[
https://issues.apache.org/jira/browse/SOLR-1321?page=com.atlassian.jira.plugin.system.issuetabpanels:comment-tabpanel&focusedCommentId=12742611#action_12742611
]
Robert Muir commented on SOLR-1321:
-----------------------------------
btw, i found apache harmony has a nice impl of in-place reversing that is
unicode safe (AbstractStringBuilder.reverse0)
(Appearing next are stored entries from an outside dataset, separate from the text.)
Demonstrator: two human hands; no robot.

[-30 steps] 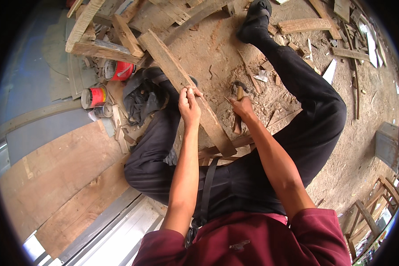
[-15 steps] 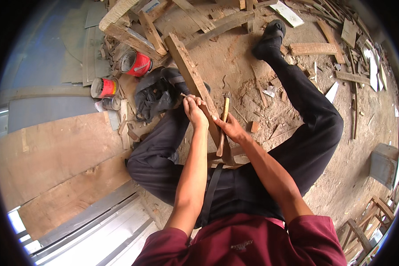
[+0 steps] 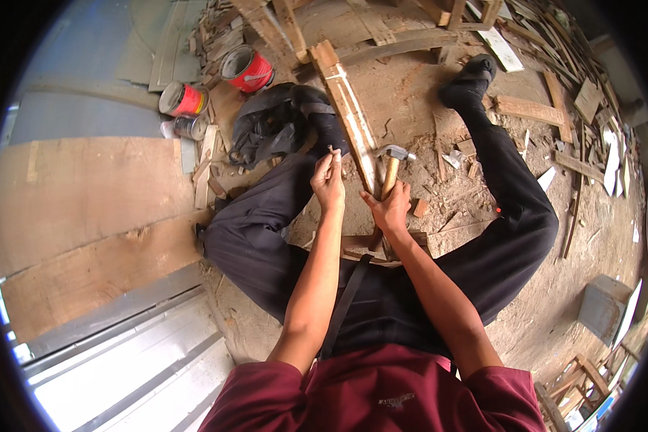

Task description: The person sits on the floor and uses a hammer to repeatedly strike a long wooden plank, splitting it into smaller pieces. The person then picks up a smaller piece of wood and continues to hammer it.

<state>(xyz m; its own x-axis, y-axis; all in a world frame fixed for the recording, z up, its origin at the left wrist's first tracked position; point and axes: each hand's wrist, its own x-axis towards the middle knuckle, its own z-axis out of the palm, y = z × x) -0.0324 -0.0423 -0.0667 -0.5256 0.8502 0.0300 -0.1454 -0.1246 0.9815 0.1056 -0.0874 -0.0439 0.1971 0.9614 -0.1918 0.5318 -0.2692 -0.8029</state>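
- Presently, your right hand (image 3: 391,207) wraps the hammer (image 3: 392,174); likely head-heavy, so grip its handle low.
- Your left hand (image 3: 329,185) pinches a thin piece (image 3: 330,149).
- The board (image 3: 351,111), likely stiff, extends beyond both grips.

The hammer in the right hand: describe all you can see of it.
The hammer has a yellowish, wooden-looking handle and a metallic-looking head, curved claw left, blunt face right. The right hand grips the handle partway, head end away from the person, near the lower end of the plank; whether hammer and plank touch is unclear.
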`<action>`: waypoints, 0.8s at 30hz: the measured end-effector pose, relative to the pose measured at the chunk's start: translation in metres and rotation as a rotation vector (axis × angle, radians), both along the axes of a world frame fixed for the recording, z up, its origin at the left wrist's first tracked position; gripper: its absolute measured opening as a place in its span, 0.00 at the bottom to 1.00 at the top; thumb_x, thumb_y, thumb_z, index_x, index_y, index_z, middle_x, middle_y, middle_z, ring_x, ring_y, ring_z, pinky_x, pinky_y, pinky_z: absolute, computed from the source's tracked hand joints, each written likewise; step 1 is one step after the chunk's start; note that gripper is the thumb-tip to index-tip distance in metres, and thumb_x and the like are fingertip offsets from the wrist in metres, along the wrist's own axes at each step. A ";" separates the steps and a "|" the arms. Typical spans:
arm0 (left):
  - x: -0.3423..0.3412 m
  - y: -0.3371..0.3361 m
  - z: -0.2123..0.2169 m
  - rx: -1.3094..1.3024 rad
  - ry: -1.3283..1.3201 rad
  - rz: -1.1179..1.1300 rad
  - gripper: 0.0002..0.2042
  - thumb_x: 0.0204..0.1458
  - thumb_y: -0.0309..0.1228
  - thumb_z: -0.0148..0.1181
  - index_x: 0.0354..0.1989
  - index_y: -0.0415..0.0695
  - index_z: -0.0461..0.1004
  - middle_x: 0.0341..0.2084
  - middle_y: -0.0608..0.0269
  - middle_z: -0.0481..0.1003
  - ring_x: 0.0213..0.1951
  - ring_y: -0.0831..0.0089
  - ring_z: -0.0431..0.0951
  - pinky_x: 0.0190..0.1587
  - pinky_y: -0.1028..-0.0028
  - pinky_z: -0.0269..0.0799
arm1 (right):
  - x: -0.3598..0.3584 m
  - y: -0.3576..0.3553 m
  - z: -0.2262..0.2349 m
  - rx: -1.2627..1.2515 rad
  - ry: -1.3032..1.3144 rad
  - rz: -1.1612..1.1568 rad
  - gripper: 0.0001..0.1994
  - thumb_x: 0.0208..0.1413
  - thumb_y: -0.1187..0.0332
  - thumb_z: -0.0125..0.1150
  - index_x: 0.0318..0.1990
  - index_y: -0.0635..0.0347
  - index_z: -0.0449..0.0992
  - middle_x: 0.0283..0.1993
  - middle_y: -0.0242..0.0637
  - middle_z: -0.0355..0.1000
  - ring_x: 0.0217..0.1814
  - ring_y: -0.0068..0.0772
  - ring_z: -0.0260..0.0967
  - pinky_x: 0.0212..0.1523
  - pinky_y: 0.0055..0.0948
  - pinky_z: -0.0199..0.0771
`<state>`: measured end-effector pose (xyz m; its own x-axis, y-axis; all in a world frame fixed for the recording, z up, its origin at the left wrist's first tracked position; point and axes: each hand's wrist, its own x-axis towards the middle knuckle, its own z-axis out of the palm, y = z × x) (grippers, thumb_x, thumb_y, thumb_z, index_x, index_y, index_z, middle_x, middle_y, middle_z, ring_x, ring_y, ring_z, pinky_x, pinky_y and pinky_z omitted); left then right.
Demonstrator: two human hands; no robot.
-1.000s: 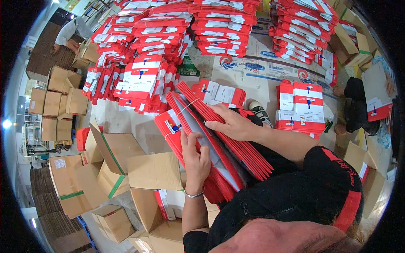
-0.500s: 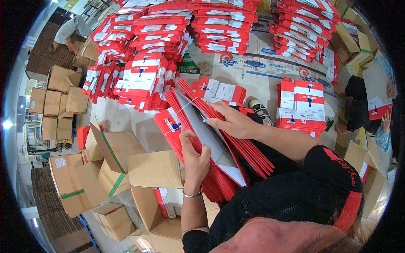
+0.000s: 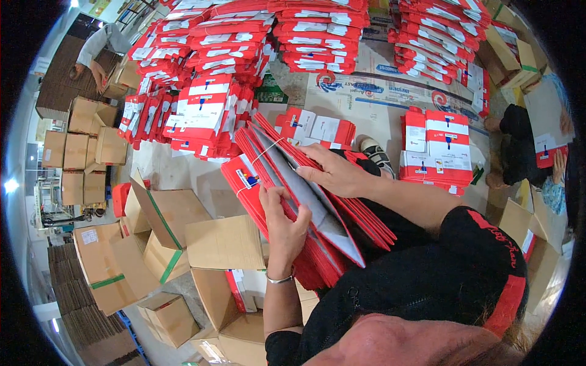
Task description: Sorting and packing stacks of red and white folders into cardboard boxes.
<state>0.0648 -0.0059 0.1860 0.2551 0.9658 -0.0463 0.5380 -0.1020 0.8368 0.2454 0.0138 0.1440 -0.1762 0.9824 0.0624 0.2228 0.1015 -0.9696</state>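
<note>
A thick bundle of flat red folded cartons (image 3: 287,201) rests on edge across my lap, tied with a thin white string near its far end. One carton in the bundle is parted and shows its grey inner face (image 3: 305,195). My left hand (image 3: 282,221) grips the near left part of the bundle, thumb on the grey face. My right hand (image 3: 334,172) lies on top of the bundle's right half, fingers curled over the carton edges beside the gap.
Tall stacks of red and white flat cartons (image 3: 207,104) fill the floor ahead and to the right (image 3: 436,149). Open brown cardboard boxes (image 3: 171,244) stand at my left. Another person (image 3: 101,46) bends over boxes at far left; a seated person (image 3: 537,140) is at right.
The gap in the bundle has widened, showing more of the grey face. My left hand has shifted up along the cartons; my right hand stays on top.
</note>
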 end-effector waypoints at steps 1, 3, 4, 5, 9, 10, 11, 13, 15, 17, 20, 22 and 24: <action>-0.004 -0.001 -0.007 -0.017 -0.109 0.023 0.14 0.44 0.21 0.53 0.41 0.40 0.62 0.42 0.56 0.62 0.46 0.68 0.64 0.53 0.71 0.61 | 0.001 -0.001 0.004 -0.012 -0.015 -0.003 0.30 0.62 0.51 0.49 0.63 0.68 0.58 0.61 0.61 0.58 0.67 0.57 0.53 0.66 0.44 0.54; -0.003 -0.001 -0.007 0.090 -0.056 -0.009 0.15 0.44 0.21 0.52 0.42 0.40 0.63 0.42 0.55 0.62 0.46 0.66 0.65 0.52 0.70 0.61 | 0.001 -0.002 0.007 -0.024 -0.047 -0.015 0.30 0.61 0.51 0.50 0.62 0.68 0.59 0.60 0.60 0.59 0.67 0.56 0.54 0.66 0.43 0.54; -0.001 -0.001 -0.006 0.199 -0.005 -0.041 0.15 0.44 0.21 0.51 0.43 0.40 0.64 0.42 0.54 0.62 0.46 0.64 0.65 0.52 0.69 0.62 | 0.000 -0.002 0.008 -0.027 -0.047 -0.016 0.30 0.61 0.51 0.50 0.62 0.68 0.59 0.60 0.60 0.59 0.67 0.56 0.54 0.66 0.43 0.54; -0.004 0.000 -0.008 0.247 0.152 -0.091 0.14 0.48 0.25 0.55 0.44 0.40 0.65 0.45 0.50 0.62 0.48 0.57 0.66 0.54 0.66 0.62 | 0.000 -0.002 0.008 -0.032 -0.002 -0.016 0.30 0.62 0.51 0.50 0.62 0.68 0.59 0.60 0.60 0.59 0.66 0.55 0.55 0.66 0.42 0.54; 0.013 -0.004 0.009 0.245 0.191 -0.053 0.15 0.49 0.32 0.62 0.41 0.40 0.66 0.47 0.47 0.61 0.49 0.52 0.66 0.54 0.64 0.62 | -0.003 -0.001 0.006 -0.035 0.050 -0.026 0.30 0.62 0.51 0.49 0.62 0.69 0.60 0.59 0.58 0.60 0.64 0.53 0.57 0.65 0.40 0.55; 0.015 -0.006 0.014 0.230 0.234 -0.043 0.18 0.48 0.35 0.65 0.41 0.40 0.66 0.47 0.47 0.61 0.49 0.52 0.66 0.55 0.64 0.62 | -0.005 -0.001 0.006 -0.037 0.049 -0.027 0.30 0.62 0.51 0.49 0.62 0.69 0.60 0.59 0.58 0.60 0.64 0.53 0.57 0.65 0.40 0.55; 0.017 -0.006 0.015 0.214 0.276 -0.032 0.20 0.46 0.38 0.68 0.40 0.40 0.65 0.48 0.47 0.61 0.49 0.52 0.65 0.55 0.63 0.61 | -0.006 -0.001 0.005 -0.060 0.085 -0.025 0.29 0.63 0.52 0.49 0.62 0.69 0.60 0.59 0.58 0.60 0.64 0.53 0.57 0.65 0.40 0.55; 0.020 -0.006 0.016 0.189 0.255 -0.016 0.21 0.45 0.37 0.69 0.39 0.41 0.65 0.47 0.47 0.61 0.49 0.53 0.65 0.56 0.63 0.61 | -0.008 0.000 0.003 -0.082 0.120 -0.024 0.29 0.63 0.53 0.48 0.61 0.69 0.60 0.59 0.57 0.60 0.64 0.52 0.58 0.65 0.39 0.56; 0.018 -0.005 0.014 0.162 0.234 0.001 0.21 0.44 0.36 0.70 0.39 0.41 0.65 0.46 0.48 0.61 0.49 0.53 0.65 0.56 0.63 0.61 | -0.009 0.001 -0.003 -0.036 0.122 -0.028 0.28 0.63 0.54 0.48 0.61 0.70 0.60 0.58 0.58 0.61 0.63 0.53 0.58 0.64 0.40 0.56; 0.009 -0.002 0.005 0.145 0.126 -0.054 0.22 0.43 0.37 0.71 0.38 0.41 0.64 0.45 0.42 0.63 0.63 0.41 0.53 0.61 0.53 0.55 | -0.005 0.001 -0.003 -0.010 0.083 -0.015 0.27 0.63 0.55 0.48 0.60 0.70 0.61 0.58 0.58 0.61 0.63 0.53 0.59 0.64 0.40 0.56; -0.005 0.001 -0.002 -0.005 -0.039 -0.068 0.20 0.44 0.35 0.70 0.38 0.42 0.64 0.49 0.43 0.61 0.64 0.45 0.52 0.63 0.55 0.50 | 0.001 0.003 -0.004 0.037 0.022 -0.017 0.28 0.61 0.55 0.52 0.60 0.70 0.61 0.56 0.57 0.63 0.61 0.54 0.60 0.63 0.41 0.57; -0.006 -0.002 -0.003 0.089 0.005 -0.062 0.17 0.46 0.32 0.68 0.37 0.42 0.65 0.43 0.57 0.61 0.48 0.62 0.65 0.55 0.67 0.59 | 0.000 0.002 0.000 -0.022 0.039 -0.013 0.29 0.59 0.55 0.55 0.60 0.69 0.61 0.55 0.56 0.63 0.60 0.53 0.61 0.63 0.41 0.58; -0.003 -0.001 0.001 -0.013 -0.043 -0.067 0.19 0.46 0.33 0.69 0.37 0.43 0.63 0.45 0.49 0.59 0.55 0.55 0.59 0.63 0.60 0.50 | 0.000 0.000 0.012 -0.040 0.005 -0.003 0.30 0.58 0.55 0.56 0.60 0.68 0.61 0.55 0.56 0.63 0.60 0.52 0.62 0.62 0.41 0.59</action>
<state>0.0621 -0.0070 0.1867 0.3213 0.9458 -0.0465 0.4935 -0.1253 0.8607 0.2451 0.0137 0.1562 -0.1727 0.9847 0.0234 0.2184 0.0614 -0.9739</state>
it will treat surrogate pairs as one character for the op just like java 5
StringBuilder.reverse()
since lucene wildcard does not properly handle these, it would probably be bad
to be "unicode correct" at this point.
but perhaps a TODO or comment is desirable, as I hope to improve this situation
in the future!
> Support for efficient leading wildcards search
> ----------------------------------------------
>
> Key: SOLR-1321
> URL: https://issues.apache.org/jira/browse/SOLR-1321
> Project: Solr
> Issue Type: Improvement
> Components: Analysis
> Affects Versions: 1.4
> Reporter: Andrzej Bialecki
> Assignee: Grant Ingersoll
> Fix For: 1.4
>
> Attachments: wildcards-2.patch, wildcards.patch
>
>
> This patch is an implementation of the "reversed tokens" strategy for
> efficient leading wildcards queries.
> ReversedWildcardsTokenFilter reverses tokens and returns both the original
> token (optional) and the reversed token (with positionIncrement == 0).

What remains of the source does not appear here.